[Work instructions] In the listing below, find the line with "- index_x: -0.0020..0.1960" and the line with "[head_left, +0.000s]". Repeat those two lines and all lines between them exactly.

[Entries supplied]
---+---
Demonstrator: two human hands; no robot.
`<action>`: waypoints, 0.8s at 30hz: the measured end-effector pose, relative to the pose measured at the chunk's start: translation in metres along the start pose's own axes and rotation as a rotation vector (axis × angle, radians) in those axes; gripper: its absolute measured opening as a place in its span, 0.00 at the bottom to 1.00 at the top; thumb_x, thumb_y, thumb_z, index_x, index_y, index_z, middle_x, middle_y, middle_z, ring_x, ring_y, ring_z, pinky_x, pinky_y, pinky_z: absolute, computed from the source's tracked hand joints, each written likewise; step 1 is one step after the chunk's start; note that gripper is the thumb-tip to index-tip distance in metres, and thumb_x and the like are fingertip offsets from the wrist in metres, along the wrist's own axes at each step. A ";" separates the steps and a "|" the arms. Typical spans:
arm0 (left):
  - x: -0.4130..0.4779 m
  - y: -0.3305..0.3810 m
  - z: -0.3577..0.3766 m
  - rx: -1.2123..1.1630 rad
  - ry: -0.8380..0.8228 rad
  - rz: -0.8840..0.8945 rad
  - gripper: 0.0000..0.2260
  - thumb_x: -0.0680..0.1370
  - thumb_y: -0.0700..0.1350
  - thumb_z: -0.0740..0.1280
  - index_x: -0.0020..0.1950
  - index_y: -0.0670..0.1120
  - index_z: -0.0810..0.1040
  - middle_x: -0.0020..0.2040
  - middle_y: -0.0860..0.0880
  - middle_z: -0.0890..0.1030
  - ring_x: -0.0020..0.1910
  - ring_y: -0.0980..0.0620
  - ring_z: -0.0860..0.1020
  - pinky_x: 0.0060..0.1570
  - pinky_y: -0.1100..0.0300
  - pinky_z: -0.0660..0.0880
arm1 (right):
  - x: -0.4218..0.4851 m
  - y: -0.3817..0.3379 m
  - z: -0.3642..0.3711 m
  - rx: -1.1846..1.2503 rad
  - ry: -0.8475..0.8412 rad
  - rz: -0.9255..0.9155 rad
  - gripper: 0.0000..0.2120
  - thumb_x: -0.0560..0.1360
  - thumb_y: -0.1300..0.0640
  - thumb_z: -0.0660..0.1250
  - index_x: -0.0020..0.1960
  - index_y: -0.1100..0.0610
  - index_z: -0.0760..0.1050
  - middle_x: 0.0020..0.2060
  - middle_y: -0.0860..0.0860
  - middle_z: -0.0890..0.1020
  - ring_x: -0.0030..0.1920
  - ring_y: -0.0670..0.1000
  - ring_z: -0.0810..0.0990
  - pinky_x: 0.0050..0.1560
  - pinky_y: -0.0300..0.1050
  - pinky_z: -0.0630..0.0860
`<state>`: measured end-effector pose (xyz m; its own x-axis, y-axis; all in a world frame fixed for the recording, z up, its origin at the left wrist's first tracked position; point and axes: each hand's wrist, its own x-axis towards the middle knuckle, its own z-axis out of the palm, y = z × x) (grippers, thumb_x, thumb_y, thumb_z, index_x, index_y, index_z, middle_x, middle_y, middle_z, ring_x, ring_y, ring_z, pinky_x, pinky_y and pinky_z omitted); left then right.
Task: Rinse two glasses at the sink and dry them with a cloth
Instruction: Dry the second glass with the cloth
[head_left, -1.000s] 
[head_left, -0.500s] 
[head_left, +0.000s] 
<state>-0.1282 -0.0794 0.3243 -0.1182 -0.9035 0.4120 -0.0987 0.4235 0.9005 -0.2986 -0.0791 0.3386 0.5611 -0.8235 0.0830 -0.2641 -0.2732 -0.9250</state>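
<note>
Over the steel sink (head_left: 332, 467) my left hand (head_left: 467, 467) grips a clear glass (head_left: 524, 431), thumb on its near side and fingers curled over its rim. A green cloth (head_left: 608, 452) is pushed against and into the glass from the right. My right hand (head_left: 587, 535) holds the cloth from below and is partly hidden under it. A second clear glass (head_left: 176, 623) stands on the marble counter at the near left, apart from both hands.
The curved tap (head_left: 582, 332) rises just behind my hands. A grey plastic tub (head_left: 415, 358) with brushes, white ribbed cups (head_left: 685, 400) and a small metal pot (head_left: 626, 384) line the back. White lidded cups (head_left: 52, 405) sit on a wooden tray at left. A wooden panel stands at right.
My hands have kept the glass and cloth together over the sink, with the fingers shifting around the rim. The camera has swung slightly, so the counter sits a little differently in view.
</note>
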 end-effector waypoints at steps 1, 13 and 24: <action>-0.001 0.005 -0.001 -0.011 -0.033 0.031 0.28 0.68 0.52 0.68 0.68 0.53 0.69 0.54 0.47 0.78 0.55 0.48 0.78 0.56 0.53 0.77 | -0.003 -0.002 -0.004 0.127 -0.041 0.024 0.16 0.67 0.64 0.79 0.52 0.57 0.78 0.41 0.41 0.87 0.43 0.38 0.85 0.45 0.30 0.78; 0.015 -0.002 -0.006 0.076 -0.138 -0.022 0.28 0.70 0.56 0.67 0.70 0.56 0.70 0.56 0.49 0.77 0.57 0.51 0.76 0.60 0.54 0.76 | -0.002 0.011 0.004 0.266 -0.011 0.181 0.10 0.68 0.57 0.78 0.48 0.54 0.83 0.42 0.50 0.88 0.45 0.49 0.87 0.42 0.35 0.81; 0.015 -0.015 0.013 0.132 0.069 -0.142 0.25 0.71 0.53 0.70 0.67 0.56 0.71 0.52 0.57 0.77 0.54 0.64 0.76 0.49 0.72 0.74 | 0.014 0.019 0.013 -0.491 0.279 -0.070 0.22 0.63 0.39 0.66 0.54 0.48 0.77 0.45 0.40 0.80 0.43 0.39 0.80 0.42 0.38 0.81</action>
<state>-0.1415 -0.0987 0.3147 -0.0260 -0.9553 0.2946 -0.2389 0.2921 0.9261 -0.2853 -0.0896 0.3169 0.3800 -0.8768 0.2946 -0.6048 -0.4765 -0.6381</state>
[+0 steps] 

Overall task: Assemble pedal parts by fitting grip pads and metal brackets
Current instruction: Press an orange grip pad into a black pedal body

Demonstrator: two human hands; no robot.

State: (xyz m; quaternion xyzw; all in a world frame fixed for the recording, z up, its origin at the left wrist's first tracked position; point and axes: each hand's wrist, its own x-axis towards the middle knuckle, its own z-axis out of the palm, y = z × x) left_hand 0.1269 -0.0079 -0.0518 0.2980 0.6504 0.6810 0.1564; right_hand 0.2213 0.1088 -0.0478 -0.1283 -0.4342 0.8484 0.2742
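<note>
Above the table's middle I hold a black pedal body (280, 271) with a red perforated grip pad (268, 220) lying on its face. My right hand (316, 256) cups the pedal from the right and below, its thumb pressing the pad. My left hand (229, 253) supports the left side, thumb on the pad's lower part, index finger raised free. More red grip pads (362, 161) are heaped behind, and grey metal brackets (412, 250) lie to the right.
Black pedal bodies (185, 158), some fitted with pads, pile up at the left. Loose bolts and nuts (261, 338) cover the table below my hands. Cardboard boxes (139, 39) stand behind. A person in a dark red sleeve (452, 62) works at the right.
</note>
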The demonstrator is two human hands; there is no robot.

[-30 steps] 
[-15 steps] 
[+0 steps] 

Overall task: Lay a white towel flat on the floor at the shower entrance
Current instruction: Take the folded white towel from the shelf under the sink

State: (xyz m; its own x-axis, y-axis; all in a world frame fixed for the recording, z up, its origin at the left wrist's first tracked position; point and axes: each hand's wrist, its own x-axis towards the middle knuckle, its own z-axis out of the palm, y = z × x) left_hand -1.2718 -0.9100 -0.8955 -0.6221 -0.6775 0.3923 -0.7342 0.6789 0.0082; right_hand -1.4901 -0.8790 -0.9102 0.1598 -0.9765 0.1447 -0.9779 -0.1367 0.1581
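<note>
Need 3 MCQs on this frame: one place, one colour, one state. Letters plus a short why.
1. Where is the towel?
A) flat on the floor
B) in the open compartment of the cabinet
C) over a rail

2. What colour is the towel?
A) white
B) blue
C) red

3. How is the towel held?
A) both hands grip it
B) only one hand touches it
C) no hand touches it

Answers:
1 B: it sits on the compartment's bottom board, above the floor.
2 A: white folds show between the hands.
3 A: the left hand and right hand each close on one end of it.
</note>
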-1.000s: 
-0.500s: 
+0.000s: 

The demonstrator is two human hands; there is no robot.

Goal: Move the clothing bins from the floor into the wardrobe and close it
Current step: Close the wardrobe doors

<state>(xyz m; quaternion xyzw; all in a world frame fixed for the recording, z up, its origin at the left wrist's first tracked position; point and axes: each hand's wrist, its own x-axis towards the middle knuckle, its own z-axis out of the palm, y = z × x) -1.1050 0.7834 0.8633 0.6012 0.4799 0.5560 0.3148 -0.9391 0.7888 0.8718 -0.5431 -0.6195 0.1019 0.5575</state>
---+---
[Task answer]
  - index_x: -0.0020..0.1960
  - index_y: -0.1100..0.0610
  - index_z: -0.0760..0.1050
  - middle_x: 0.0020..0.2060
  - middle_y: -0.0860..0.0860
  - middle_z: -0.0890..0.1020
  - ring_x: -0.0030..0.1920
  - ring_y: -0.0670..0.1000
  - ring_z: -0.0810..0.0990
  - pinky_x: 0.0050..0.1560
  - pinky_y: -0.0300..0.1050
  - pinky_z: -0.0630..0.0860
`<state>`: measured end-effector pose (xyz m; its own x-axis, y-axis; all in a world frame fixed for the recording, z up, its origin at the left wrist's first tracked position; point and axes: each hand's wrist, its own x-axis towards the middle knuckle, its own z-axis out of the palm, y = z × x) (grippers, thumb_x, thumb_y, thumb_z, index_x, index_y, index_z, middle_x, middle_y, middle_z, ring_x, ring_y, ring_z, pinky_x, pinky_y and pinky_z omitted); left then right.
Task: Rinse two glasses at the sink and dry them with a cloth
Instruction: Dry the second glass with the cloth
[head_left, -1.000s] 
[head_left, -0.500s] 
[head_left, +0.000s] 

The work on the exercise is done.